J'irai voir demain un de ses médecins traitants (qui m'a donné la permission de le consulter à n'importe quel matin de la semaine).
Je lui demanderai les causes de cette dépression imprévue. Je ne lui parlerai pas du "Cahier", pour ne pas lui "mettre la puce à l'oreille".
Je lui demanderai (vu l'accident des infirmières-gardiens - refus de permettre à une visiteuse de monter chez la malade des tableaux anciens d'elle, pour qu'elle les signe) au médecin de bien vouloir recevoir Mr et Mme Visat ce samedi matin, de les conduire jusqu'à Unica et de permettre qu'elle signe ses gravures (40).

*

Si le médecin venait, de sa propre initiative, à parler de la propriété, appartenant à Ste Anne, de tout document artistique ou autre, dû à l'activité d'un malade interné à Ste Anne, je ferai appel à son bon sens : Couper d'avance - en confisquant toute œuvre d'elle - l'espoir de sa nouvelle vie, cela serait couper d'avance le moyen de thérapeutique élémentaire - et venant de l'extérieur - : consolider la confiance en elle-même, en son Moi réel, dû exclusivement à sa propre valeur.
(Si la conversation en venait jusque là, je proposerais au médecin en cause [qui me paraît jeune, attentif, très honnête et humain] de fournir à Ste Anne la photographie de tout document personnel d'Unica qui serait jugé important du point de vue médical-psychopathologique. - Si j'étais acculé jusqu'au dernier recoin (je ne le crois pas), je ferais sous-entendre que Unica disposera - gratuitement - des initiatives de Maître Maurice Garçon, qui est particulièrement ferré en matière de propriété artistique. - Ceci, d'ailleurs, ne serait pas un mensonge : J.J. Pauvert m'avait proposé, il y a quelques années, à moi, les services de Mr Maurice Garçon.

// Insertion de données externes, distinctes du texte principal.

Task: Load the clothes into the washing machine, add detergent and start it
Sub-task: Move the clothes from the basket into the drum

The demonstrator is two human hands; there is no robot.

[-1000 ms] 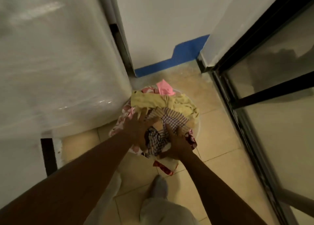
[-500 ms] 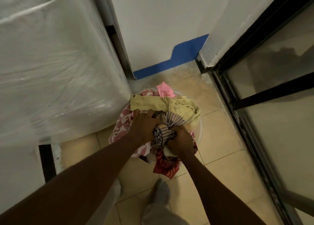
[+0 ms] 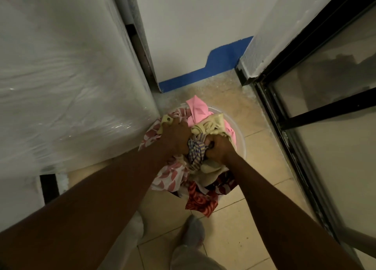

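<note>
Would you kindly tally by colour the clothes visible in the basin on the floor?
Plain pink garment: 1
Pale yellow garment: 1
Pink-and-white floral cloth: 1
Blue striped cloth: 1
Red patterned cloth: 1
Total: 5 that can be told apart; more may lie hidden underneath.

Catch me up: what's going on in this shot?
A person is bent over a round translucent white plastic basin heaped with mixed coloured clothes. It sits on a beige tiled floor beside a white appliance wrapped in clear plastic film, probably the washing machine. The left hand and right hand each grip bunched fabric, with a blue-and-white striped cloth between them. Nothing is lifted clear of the basin yet, and the machine's opening is out of view.
</note>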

Mais, le cas de litige n'étant pas d'une importance vitale pour moi, j'ai cru bon de ne pas vouloir obliger un avocat de cette classe pour si peu. -)

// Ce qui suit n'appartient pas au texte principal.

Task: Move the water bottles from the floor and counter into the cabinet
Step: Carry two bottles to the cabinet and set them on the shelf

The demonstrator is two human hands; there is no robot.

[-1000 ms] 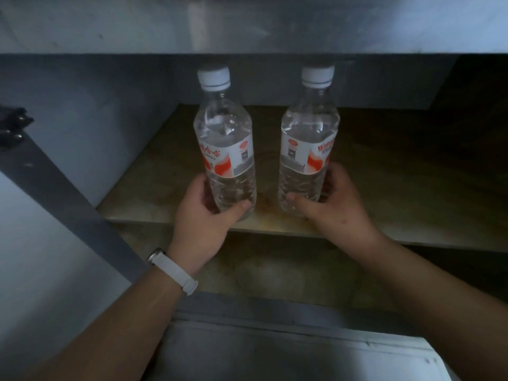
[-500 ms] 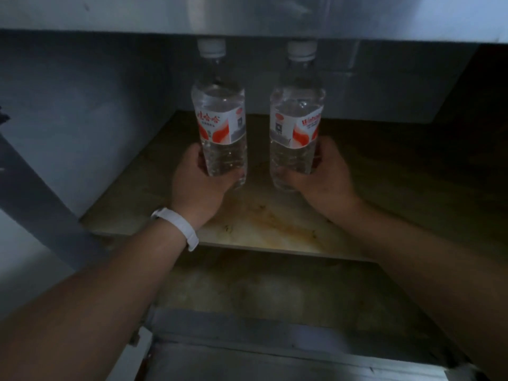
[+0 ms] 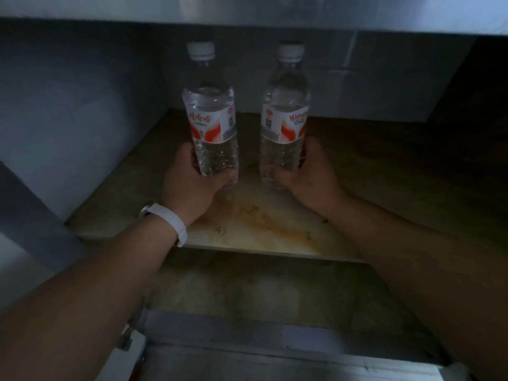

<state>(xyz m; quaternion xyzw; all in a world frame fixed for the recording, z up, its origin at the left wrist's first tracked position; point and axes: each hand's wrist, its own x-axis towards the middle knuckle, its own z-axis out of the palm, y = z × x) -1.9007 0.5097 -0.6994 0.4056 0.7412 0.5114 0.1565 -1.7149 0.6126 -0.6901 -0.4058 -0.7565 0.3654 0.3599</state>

Je vous tiendrai au courant de ma conversation, à Ste Anne, demain matin (vendredi) - un de ces jours j'irai choisir chez Mr et Mme Bounoure les dessins déchirés* pour en choisir ce qui sera à restaurer en vue de la petite exposition chez Jean Hugues.
Si vous aviez le temps, je serais bien content de votre aide pour déterminer le choix.

Avec mes amitiés

Hans Bellmer


[Sur la marge à gauche]

La lettre de Mr Hugues - psychologiquement très importante - à Unica, n'était pas encore arrivée ce jeudi à midi !

_________

* Accès d'auto-destruction, au cours desquels Unica Zürn pouvait déchirer ses gravures (ndlr).